## Task to complete
Reproduce only the lines below from the line containing "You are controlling" to the line containing "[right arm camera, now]", exactly as written, with both end lines kept. Omit the pictures.

==============================

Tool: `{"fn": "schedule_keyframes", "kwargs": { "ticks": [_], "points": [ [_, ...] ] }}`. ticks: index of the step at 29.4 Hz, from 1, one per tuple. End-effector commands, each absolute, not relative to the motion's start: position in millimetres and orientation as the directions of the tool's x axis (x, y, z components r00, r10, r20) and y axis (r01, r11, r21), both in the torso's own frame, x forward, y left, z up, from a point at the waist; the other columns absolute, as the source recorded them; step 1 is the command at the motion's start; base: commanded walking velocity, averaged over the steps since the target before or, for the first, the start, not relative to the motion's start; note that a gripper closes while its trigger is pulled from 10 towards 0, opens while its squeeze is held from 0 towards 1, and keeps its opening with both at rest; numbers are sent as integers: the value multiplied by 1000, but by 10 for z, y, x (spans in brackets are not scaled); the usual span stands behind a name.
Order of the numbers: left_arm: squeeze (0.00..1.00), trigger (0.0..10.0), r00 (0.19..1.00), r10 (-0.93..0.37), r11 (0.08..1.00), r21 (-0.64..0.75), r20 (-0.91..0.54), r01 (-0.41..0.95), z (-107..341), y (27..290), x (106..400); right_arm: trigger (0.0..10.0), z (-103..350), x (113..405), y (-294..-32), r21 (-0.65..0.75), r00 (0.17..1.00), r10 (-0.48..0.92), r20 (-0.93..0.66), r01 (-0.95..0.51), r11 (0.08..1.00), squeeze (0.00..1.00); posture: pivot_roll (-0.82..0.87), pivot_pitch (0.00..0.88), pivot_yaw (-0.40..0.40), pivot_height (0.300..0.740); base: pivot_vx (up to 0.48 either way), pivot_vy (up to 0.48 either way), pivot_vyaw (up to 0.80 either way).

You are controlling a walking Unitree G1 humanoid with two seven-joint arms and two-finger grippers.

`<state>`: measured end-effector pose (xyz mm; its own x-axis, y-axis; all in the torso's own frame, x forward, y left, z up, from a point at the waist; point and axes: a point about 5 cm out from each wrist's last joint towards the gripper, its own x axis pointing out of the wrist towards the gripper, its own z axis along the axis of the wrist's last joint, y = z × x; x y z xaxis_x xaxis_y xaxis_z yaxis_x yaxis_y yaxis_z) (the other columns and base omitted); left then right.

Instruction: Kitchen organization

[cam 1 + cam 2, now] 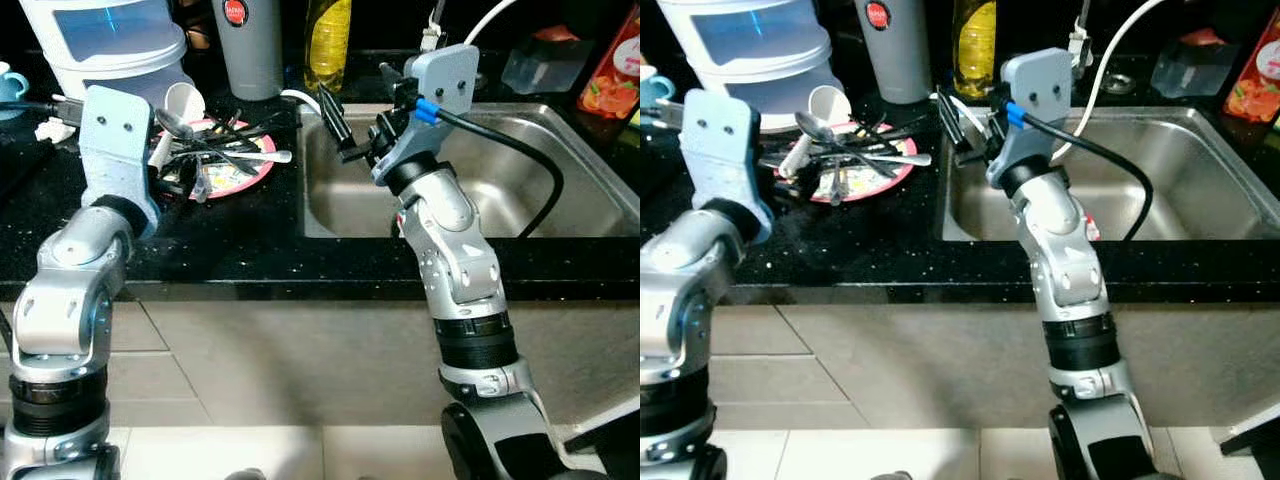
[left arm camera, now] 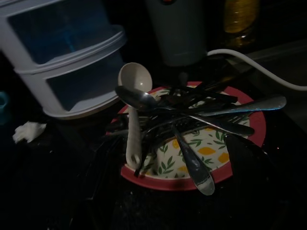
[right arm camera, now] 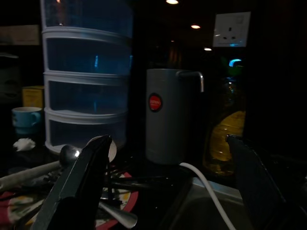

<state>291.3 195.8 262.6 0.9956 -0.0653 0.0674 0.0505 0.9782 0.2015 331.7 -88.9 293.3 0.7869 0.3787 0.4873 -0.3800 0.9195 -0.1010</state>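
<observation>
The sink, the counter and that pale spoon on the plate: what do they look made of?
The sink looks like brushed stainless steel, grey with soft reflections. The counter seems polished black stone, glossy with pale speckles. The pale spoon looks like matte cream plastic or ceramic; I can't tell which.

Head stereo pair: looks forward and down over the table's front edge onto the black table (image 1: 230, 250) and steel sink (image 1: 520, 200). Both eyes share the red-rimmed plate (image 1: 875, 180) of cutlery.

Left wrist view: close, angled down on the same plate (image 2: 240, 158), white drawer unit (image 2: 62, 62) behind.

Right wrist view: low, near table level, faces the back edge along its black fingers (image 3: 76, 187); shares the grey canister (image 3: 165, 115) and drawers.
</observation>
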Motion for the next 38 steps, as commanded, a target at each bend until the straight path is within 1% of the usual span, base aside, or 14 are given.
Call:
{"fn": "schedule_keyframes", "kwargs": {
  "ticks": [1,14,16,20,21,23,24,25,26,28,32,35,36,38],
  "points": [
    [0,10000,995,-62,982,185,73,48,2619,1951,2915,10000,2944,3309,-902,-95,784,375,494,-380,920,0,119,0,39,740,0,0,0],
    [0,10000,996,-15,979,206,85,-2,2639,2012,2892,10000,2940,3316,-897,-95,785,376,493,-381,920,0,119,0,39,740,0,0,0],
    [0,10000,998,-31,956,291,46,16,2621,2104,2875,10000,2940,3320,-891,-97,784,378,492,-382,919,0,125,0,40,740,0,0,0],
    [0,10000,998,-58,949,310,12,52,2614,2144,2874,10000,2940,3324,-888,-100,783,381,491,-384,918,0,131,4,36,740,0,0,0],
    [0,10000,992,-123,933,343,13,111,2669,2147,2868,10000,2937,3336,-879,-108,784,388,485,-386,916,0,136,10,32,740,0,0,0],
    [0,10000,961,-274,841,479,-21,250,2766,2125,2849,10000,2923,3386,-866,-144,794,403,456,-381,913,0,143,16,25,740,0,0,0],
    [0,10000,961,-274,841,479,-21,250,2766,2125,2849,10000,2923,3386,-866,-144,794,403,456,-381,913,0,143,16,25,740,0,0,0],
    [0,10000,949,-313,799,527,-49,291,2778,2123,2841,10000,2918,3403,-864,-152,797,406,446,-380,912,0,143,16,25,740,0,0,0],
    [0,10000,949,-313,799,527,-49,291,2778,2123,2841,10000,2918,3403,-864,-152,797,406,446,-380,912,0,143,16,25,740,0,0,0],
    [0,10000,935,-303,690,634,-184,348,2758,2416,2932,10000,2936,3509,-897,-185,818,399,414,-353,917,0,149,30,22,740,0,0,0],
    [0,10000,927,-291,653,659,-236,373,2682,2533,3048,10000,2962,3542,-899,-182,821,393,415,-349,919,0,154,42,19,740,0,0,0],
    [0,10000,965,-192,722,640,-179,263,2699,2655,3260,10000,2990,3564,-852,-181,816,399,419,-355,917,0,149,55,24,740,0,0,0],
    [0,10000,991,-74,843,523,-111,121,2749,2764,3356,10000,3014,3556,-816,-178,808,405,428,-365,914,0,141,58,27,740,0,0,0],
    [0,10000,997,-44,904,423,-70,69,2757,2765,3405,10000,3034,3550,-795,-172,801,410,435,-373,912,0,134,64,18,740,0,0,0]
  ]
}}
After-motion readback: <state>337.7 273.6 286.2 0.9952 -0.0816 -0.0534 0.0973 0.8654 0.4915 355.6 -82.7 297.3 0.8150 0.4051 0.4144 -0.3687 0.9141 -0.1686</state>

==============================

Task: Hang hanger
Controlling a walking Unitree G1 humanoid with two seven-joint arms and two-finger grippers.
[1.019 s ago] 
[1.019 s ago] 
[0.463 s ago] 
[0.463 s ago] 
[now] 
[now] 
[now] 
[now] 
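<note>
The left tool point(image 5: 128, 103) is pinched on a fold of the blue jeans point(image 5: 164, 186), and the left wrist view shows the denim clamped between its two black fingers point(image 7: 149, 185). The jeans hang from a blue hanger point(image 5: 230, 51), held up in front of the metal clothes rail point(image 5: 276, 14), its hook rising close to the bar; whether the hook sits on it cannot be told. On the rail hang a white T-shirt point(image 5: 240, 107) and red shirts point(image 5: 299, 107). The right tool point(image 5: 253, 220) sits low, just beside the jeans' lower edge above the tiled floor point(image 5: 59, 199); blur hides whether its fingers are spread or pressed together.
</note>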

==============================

## Output of the task
You are controlling a walking Unitree G1 humanoid with two seven-joint arms and two-finger grippers.

`<state>`: measured end-effector pose (xyz mm; its own x-axis, y-axis; all in the torso's own frame, x forward, y left, z up, from a point at the waist; point and axes: a point about 5 cm out from each wrist's last joint towards the gripper, its own x axis pointing out of the wrist towards the gripper, its own z axis along the axis of the wrist's last joint, y = z × x; x y z xaxis_x xaxis_y xaxis_z yaxis_x yaxis_y yaxis_z) (the other columns and base omitted); left then right.

Instruction: Kitchen organization

[cam 1 + cam 2, now] 
[left arm camera, now] 
[right arm camera, now] 

An answer has been given, and the exercise is complete.